Sunwoo Kim∗1, Minyoung Choe†1, Jaemin Yoo‡3, and Kijung Shin§1,2

1Kim Jaechul Graduate School of AI, KAIST

2School of Electrical Engineering, KAIST

3Heinz College of Information Systems and Public Policy, Carnegie Mellon University

Abstract

Group interactions are prevalent in a variety of areas. Many of them, including email exchanges,

chemical reactions, and bitcoin transactions, are directional, and thus they are naturally modeled as

directed hypergraphs, where each hyperarc consists of the set of source nodes and the set of destination

nodes. For directed graphs, which are a special case of directed hypergraphs, reciprocity has played a key

role as a fundamental graph statistic in revealing organizing principles of graphs and in solving graph

learning tasks. For general directed hypergraphs, however, even no systematic measure of reciprocity has

been developed.

In this work, we investigate the reciprocity of 11 real-world hypergraphs. To this end, we ﬁrst introduce

eight axioms that any reasonable measure of reciprocity should satisfy.

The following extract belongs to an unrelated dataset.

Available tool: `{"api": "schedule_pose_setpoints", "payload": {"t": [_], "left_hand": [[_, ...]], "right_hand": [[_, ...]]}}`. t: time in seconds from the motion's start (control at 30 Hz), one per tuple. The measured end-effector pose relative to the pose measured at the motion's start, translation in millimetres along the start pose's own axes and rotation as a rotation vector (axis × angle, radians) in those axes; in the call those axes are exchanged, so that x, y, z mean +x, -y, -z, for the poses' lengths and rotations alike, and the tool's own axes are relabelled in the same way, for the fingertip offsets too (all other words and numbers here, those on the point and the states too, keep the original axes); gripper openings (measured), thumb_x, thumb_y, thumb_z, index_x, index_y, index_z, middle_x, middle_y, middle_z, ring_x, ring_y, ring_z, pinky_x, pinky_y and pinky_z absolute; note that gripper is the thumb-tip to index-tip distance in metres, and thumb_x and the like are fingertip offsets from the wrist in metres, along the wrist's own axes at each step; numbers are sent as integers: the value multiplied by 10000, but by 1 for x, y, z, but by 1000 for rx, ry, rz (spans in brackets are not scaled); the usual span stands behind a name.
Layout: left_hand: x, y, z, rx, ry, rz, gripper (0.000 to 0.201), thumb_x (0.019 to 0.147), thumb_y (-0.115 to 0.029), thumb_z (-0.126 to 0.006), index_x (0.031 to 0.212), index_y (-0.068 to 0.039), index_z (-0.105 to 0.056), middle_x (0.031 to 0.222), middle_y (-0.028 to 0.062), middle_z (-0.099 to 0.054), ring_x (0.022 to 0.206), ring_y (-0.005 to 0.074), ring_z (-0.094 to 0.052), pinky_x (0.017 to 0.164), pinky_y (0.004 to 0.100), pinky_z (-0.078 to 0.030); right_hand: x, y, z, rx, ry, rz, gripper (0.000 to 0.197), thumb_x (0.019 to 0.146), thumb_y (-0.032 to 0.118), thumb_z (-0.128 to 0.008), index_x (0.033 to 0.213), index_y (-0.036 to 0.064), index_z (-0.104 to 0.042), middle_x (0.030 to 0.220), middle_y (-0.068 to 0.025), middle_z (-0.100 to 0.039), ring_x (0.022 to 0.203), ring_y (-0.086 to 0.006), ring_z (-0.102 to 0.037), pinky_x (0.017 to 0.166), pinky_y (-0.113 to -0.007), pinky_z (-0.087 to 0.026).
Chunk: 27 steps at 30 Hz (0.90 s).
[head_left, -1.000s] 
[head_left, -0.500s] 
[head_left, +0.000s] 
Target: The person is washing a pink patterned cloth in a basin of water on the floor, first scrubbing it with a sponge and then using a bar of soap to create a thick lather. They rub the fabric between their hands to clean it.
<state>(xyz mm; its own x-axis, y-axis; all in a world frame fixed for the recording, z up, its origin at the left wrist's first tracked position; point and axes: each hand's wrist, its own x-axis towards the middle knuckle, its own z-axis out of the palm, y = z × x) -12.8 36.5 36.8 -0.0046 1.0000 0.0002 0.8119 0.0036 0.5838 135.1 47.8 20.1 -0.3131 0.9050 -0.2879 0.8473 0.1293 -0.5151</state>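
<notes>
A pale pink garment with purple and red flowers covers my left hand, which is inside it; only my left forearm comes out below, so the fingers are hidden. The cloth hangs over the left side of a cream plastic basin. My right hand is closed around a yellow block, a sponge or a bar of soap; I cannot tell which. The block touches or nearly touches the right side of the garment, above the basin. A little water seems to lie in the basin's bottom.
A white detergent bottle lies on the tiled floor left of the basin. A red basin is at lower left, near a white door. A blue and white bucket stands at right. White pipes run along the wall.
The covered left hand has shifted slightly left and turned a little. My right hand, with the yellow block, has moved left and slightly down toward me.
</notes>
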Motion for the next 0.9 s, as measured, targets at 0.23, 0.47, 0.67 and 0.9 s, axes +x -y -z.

Second, we propose HyperRec, a

family of principled measures of hypergraph reciprocity that satisfy all the axioms. Third, we develop

FastHyperRec, a fast and exact algorithm for computing the measures. Fourth, using them, we examine

11 real-world hypergraphs and discover patterns that distinguish them from random hypergraphs. Lastly,

we propose ReDi, an intuitive generative model for directed hypergraphs exhibiting the patterns.

1 Introduction

Beyond pairwise interactions, understanding and modeling group-wise interactions in complex systems

have recently received considerable attention [Benson et al., 2018a, Comrie and Kleinberg, 2021, Do

et al., 2020, Kook et al., 2020, Lee et al., 2021]. A hypergraph, which is a generalization of a graph, has

been used widely as an appropriate abstraction for such group-wise interactions. Each hyperedge in a

hypergraph is a set of any number of nodes, and thus it naturally represents a group-wise interaction.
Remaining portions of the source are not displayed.